◆ **AIM OF THE TASK**
Output the listing word for word, minus pictures.

◆ **DATASET RECORDS**

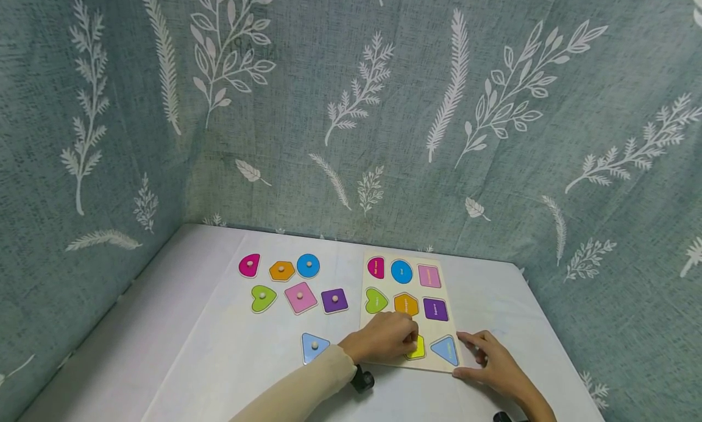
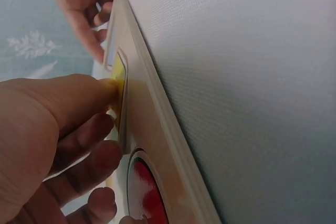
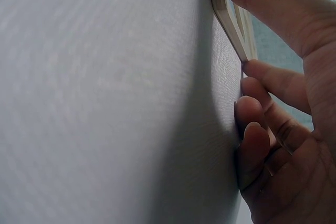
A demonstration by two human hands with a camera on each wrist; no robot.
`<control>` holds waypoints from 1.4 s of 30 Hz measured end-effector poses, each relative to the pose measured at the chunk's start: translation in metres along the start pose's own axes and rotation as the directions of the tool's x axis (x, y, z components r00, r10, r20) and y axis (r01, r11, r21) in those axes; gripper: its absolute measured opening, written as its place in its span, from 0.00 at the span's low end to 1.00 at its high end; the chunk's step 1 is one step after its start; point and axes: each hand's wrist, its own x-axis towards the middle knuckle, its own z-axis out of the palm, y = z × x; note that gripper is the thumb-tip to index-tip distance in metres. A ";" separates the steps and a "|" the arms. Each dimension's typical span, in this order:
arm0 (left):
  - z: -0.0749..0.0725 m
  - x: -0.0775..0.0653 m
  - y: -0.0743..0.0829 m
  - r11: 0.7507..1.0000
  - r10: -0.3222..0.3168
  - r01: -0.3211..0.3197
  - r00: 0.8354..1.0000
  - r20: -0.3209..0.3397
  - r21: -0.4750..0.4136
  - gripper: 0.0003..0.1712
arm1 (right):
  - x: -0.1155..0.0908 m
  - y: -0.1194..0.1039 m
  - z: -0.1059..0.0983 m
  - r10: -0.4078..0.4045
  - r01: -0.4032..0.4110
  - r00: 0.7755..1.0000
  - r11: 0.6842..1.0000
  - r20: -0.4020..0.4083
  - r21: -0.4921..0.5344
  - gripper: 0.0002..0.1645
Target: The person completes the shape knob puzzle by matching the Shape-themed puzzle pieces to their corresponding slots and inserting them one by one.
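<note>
A wooden shape puzzle board [image 1: 384, 260] lies flat, with coloured shapes and printed words. My left hand [image 1: 386, 337] reaches over its near row, its thumb and fingers pinching a yellow piece [image 2: 121, 95] at the board; the grip point itself is hidden by the fingers. Beside it, a red rounded shape [image 2: 144, 187] shows in the left wrist view, covered by the hand in the head view. At the near right corner my right hand [image 1: 490, 361] holds the board, thumb at the corner and index finger on the right edge. The blue triangle place [image 1: 445, 350] is close to it.
Left of the board lie loose knobbed pieces: a magenta half circle [image 1: 249, 265], orange hexagon [image 1: 274, 271], blue circle [image 1: 308, 273], green heart [image 1: 263, 303], pink square [image 1: 301, 304], purple square [image 1: 329, 303] and blue triangle [image 1: 309, 344]. Patterned cloth [image 1: 296, 123] surrounds the white table [image 1: 208, 349].
</note>
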 end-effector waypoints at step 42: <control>-0.066 -0.087 -0.084 0.993 -0.121 0.117 0.978 -0.172 -0.036 0.05 | 0.000 0.001 0.000 0.012 -0.012 1.000 1.000 0.012 -0.007 0.54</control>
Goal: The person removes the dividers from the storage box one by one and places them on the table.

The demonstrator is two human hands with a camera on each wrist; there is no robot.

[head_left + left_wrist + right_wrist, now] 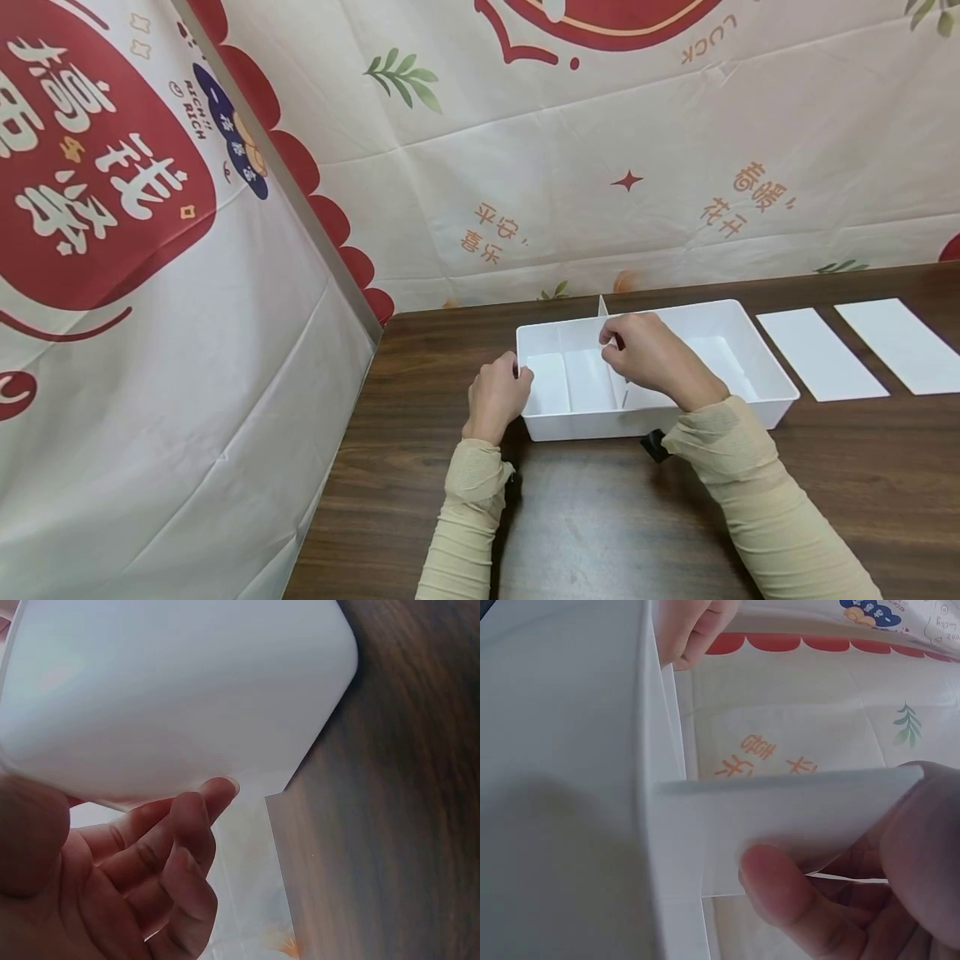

◆ **SOLUTION TO THIS EXERCISE**
A demonstration by two human hands with a camera on each wrist; no robot.
`<control>` holds waypoints from 1.4 s of 30 Hz measured end-effector poses, each relative to the pose measured at the chunk's start: translation in metres along the start pose's own axes and rotation as the directions of the tool's x axis (x, y, z components r00, r10, r20) and y axis (r01, r11, r21) in those axes; gripper: its absolute measured opening, written as its place in its span, from 0.00 at the span's low end to 1.00 at its high end; the chunk's step 1 is one step after its start; point and axes: each hand's wrist, its own x-axis towards the middle knuckle, its own z-axis out of the palm, y = z × x; note that gripper is the thumb-tip to index-tip distance in metres. A ";" separates the steps and a "|" the arms. Each dimension's typical span, in this order:
arm0 (left):
  - z: -0.0749..0.0725 m
  - x: -0.0775..0.0653 m
  - y: -0.0743..0.0829 m
  - r11: 0.7507..1.0000
  - r10: -0.3222..0.3168
  - r01: -0.3211..0.3197
  - r00: 0.8354..1.0000
  - r20: -0.3209..0.3397
  - r21: -0.4750..0.4136
  - gripper: 0.0003..0.1712
arm1 (right):
  - x: -0.1155..0.0908 m
  - y: -0.1194..0.1039 m
  - z: -0.1059..0.0983 m
  - r10: -0.4078..0.4045
  - r01: -0.4032..0.4110
  - r00: 0.7755..1.0000
  - r11: 0.6842..1.0000
  - r20: -0.4020..0.4083
  - r21: -0.4921..0.5344
  - gripper: 0.0002..0.1645
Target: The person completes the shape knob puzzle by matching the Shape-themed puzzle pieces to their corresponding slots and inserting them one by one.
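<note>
A wooden shape puzzle board [image 1: 384, 260] lies flat, with coloured shapes and printed words. My left hand [image 1: 386, 337] reaches over its near row, its thumb and fingers pinching a yellow piece [image 2: 121, 95] at the board; the grip point itself is hidden by the fingers. Beside it, a red rounded shape [image 2: 144, 187] shows in the left wrist view, covered by the hand in the head view. At the near right corner my right hand [image 1: 490, 361] holds the board, thumb at the corner and index finger on the right edge. The blue triangle place [image 1: 445, 350] is close to it.
Left of the board lie loose knobbed pieces: a magenta half circle [image 1: 249, 265], orange hexagon [image 1: 274, 271], blue circle [image 1: 308, 273], green heart [image 1: 263, 303], pink square [image 1: 301, 304], purple square [image 1: 329, 303] and blue triangle [image 1: 309, 344]. Patterned cloth [image 1: 296, 123] surrounds the white table [image 1: 208, 349].
</note>
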 end-effector waypoints at step 42: <control>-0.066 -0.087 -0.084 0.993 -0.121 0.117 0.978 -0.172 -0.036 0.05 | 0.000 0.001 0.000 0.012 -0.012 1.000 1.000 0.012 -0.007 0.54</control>
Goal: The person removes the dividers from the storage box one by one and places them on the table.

The demonstrator is two human hands with a camera on each wrist; there is no robot.

[head_left + left_wrist + right_wrist, now] 

The complete answer has been presented.